What can we expect to see in the rental market in 2024?
Higher mortgage payments mean that more people are staying in rental accommodation for longer. However, there’s becoming a reduced supply of rental homes, with landlords contemplating whether to stay in the market due to tax and regulation challenges.
Increasing rents are likely to restrict renters’ ability to save and get onto the housing ladder. That, combined with falling house prices and reducing mortgage rates, will improve buy-to-let yields. This should see landlords start to return to the market, improving availability of rental homes and in turn could eventually bring rents down, but it will likely be a slow process.
This private rental market is a critical area due to the lack of available social housing. We need to make sure it’s vibrant and effective, while at the same time improving rental standards.
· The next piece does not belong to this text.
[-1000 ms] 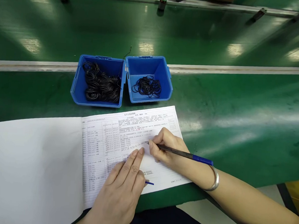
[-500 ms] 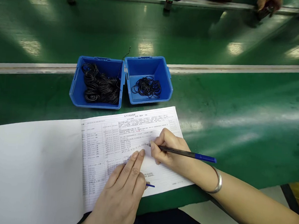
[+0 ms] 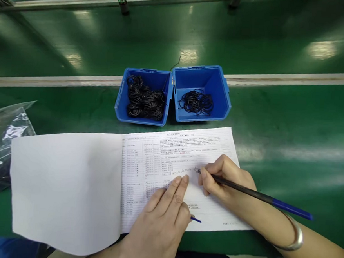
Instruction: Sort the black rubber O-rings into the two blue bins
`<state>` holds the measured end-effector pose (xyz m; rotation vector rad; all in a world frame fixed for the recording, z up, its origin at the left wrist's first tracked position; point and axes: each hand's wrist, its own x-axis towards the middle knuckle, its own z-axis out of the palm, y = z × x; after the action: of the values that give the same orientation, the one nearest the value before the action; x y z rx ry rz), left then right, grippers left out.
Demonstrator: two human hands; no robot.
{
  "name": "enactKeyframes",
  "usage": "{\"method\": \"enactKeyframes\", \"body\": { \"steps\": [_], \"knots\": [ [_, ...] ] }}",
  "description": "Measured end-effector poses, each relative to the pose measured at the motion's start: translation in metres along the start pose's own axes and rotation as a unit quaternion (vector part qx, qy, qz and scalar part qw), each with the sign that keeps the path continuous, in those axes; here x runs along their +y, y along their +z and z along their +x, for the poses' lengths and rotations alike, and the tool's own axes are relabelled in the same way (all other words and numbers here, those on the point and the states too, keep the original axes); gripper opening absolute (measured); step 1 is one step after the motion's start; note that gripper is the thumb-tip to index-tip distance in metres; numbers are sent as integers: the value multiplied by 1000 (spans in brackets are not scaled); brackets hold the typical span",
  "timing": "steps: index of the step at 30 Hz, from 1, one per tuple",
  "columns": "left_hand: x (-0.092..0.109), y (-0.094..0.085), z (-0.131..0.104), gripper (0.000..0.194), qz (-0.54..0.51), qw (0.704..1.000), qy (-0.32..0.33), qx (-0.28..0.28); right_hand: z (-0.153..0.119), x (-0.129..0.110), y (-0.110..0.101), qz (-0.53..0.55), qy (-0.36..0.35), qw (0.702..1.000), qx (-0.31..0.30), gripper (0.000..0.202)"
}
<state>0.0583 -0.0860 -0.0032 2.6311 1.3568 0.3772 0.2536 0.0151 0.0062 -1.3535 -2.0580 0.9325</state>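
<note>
My right hand (image 3: 230, 180) is closed around a pen (image 3: 252, 193) with a dark barrel and a blue rear end. Its tip touches a printed sheet (image 3: 213, 214) beside a line of handwriting. My left hand (image 3: 165, 219) lies on the same sheet, index and middle fingers stretched out near the writing, the others curled. From under the curled fingers sticks a slim blue piece (image 3: 195, 219); the rest of it is hidden. Left of the printed page, a blank white page (image 3: 64, 188) is folded open.
Two blue bins (image 3: 141, 121) (image 3: 204, 117) stand beyond the paper, both holding coiled black cables (image 3: 147, 99). A clear plastic bag (image 3: 6, 145) lies at the left. Small cylindrical parts (image 3: 123, 5) (image 3: 236, 0) stand along the far rail of the green surface (image 3: 292, 125).
The view has swung left, so the bins and paper appear further right and the plastic bag shows. The pen tip is slightly further right along the handwriting, and the pen slants more. My left hand stays put.
</note>
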Motion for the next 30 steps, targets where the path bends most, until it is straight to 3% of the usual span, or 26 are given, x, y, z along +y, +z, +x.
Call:
{"method": "enactKeyframes", "body": {
  "steps": [7,30],
  "knots": [
    [1,4,-1,16,-8,1000,-4,2,-2,4,0,4,7,999,-34,21],
    [3,5,1,26,-44,998,-13,41,-2,5,2,30,5,999,-45,21]
  ]
}}
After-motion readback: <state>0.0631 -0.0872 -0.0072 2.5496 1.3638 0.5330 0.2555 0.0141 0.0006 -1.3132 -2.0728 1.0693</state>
This is the focus of the rental reform bill that’s going through Parliament this year.
What will 2024 look like for house builders?
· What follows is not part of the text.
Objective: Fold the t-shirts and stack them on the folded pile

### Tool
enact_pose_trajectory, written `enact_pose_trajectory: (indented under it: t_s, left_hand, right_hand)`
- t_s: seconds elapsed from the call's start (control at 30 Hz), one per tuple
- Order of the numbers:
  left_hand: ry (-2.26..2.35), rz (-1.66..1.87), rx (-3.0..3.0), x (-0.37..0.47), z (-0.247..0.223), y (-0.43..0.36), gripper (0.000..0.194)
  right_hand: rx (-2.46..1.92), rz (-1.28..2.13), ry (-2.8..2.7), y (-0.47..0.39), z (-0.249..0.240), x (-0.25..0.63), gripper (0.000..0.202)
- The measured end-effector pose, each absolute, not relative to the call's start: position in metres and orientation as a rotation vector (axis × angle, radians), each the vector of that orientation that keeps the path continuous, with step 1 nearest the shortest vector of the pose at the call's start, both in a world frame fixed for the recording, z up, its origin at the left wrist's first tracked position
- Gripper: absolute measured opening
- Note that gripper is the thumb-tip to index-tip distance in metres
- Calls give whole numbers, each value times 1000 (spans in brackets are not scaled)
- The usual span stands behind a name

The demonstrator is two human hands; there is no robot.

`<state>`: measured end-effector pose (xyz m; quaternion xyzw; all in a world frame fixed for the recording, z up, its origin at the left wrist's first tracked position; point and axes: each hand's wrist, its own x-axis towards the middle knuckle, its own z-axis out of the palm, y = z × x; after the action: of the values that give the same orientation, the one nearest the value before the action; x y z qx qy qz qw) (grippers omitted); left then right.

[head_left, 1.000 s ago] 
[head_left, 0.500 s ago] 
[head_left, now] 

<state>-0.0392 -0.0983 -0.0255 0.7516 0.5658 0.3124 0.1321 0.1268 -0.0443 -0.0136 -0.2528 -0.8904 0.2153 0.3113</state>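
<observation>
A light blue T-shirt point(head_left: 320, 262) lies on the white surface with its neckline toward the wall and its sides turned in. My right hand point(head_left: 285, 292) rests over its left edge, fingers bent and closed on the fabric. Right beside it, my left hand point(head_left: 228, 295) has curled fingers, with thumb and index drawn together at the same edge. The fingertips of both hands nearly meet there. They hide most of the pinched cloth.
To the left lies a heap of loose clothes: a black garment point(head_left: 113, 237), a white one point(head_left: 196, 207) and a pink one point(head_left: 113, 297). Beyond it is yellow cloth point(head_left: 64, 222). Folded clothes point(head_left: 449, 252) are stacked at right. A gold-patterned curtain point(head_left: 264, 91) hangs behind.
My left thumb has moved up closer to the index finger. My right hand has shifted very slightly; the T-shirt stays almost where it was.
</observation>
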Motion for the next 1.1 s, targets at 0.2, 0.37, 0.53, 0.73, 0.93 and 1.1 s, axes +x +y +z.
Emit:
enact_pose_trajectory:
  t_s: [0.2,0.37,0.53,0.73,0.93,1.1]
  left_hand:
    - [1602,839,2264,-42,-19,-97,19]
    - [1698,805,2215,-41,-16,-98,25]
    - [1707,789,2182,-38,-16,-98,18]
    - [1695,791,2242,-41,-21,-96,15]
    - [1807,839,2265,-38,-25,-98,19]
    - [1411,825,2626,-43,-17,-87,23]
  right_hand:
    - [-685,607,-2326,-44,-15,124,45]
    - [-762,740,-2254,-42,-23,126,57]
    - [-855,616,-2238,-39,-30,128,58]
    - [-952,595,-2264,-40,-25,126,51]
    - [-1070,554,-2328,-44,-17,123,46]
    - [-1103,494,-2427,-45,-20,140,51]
Due to tightening customer demand towards the end of 2023, building forecasts had not been due to rise this year, with JLL forecasting 150,000 construction starts in 2024 – the same number of starts that there were in 2023. At the end of last year, JLL also predicted that the rate of housing undersupply will get steadily larger, with a cumulative shortfall of 720,000 homes between 2023 and 2028.1
However, there is now growing optimism that reduced mortgage rates are leading to increased affordability, and that stable new house prices might stimulate an uptick in 2024 construction figures. It will be a slow transition, but confidence appears to be returning to the market.
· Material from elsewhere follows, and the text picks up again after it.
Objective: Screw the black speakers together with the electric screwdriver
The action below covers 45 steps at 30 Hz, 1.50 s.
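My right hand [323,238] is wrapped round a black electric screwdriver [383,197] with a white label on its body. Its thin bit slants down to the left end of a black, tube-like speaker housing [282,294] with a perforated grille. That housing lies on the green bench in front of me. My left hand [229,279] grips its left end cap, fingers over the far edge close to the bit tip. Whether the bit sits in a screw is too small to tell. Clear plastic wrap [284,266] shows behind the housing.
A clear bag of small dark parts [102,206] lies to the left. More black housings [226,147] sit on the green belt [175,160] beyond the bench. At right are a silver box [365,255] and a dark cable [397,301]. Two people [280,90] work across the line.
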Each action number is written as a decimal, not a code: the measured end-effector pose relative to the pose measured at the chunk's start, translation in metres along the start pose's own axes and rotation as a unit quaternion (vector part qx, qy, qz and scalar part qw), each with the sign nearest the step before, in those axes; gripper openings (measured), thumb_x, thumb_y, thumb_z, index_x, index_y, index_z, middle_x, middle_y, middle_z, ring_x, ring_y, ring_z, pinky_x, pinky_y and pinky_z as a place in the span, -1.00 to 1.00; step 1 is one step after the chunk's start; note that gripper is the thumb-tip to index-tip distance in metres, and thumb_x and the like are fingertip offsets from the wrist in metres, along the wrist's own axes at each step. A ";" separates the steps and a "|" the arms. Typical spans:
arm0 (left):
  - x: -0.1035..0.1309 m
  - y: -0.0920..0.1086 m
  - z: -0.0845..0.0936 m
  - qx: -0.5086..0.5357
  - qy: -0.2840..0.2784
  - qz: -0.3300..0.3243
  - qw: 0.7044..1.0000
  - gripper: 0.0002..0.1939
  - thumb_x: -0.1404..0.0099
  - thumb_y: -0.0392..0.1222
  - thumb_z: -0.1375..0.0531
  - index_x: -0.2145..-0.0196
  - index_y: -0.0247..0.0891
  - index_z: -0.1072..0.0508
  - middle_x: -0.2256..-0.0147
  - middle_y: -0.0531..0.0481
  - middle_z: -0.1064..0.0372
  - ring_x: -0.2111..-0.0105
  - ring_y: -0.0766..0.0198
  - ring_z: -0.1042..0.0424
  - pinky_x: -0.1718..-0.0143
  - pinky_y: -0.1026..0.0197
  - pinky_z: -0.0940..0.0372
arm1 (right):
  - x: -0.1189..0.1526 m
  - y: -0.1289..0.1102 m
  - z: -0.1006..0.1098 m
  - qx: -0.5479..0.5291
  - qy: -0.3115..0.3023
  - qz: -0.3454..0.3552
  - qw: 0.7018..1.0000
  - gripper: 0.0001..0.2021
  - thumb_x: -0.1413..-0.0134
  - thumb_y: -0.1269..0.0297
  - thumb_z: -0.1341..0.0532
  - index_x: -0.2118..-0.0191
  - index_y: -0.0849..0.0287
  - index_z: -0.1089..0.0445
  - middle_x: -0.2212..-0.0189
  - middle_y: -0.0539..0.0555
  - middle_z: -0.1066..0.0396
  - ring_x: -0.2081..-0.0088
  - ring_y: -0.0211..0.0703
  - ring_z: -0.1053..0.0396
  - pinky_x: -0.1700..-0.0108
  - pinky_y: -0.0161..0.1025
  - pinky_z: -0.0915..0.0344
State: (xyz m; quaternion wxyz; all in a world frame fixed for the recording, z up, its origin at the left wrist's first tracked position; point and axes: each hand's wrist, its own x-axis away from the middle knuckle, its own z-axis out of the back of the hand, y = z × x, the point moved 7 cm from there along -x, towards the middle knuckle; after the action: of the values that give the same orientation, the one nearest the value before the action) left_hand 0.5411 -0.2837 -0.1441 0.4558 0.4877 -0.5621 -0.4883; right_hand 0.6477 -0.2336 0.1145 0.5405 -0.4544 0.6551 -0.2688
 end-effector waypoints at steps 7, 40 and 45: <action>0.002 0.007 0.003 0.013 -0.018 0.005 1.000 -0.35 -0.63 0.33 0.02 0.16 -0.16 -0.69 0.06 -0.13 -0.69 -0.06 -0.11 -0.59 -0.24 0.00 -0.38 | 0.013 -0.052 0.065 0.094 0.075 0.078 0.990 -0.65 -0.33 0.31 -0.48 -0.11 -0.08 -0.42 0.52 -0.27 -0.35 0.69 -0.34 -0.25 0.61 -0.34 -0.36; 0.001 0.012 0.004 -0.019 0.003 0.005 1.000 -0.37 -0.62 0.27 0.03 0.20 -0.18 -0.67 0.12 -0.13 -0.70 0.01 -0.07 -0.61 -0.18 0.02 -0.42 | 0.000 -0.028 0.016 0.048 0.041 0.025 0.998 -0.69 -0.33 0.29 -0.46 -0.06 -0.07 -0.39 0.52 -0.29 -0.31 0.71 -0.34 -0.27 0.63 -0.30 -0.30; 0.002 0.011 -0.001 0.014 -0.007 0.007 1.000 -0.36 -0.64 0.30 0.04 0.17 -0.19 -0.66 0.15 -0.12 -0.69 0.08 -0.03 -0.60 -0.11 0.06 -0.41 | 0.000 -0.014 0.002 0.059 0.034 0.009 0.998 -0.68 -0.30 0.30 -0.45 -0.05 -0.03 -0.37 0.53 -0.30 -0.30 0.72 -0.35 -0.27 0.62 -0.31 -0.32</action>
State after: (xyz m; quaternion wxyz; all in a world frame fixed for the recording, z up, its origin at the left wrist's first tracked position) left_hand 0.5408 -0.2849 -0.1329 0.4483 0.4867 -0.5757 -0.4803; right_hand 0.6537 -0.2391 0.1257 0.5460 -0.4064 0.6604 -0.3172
Many housebuilders will also be conscious that, from next year, it is expected that all new homes in England will need to be built to the Future Homes Standard. This means ensuring that homes built from 2025 onwards have the equivalent of 75-80% less carbon emissions than homes built to 2013 standards.
Some of the measures that new homes will be equipped with to meet the Future Homes Standard include improved insulation, air source or ground source heat pumps, and triple glazing in windows. The cost of these additions range between an additional £5,000 – £10,000 per home, so housebuilders will need to absorb these costs somewhere. This could mean more pressure on their margins, or impact the price they pay for land.2 2024 may be a year of continued preparation for housebuilders before the new standard kicks in.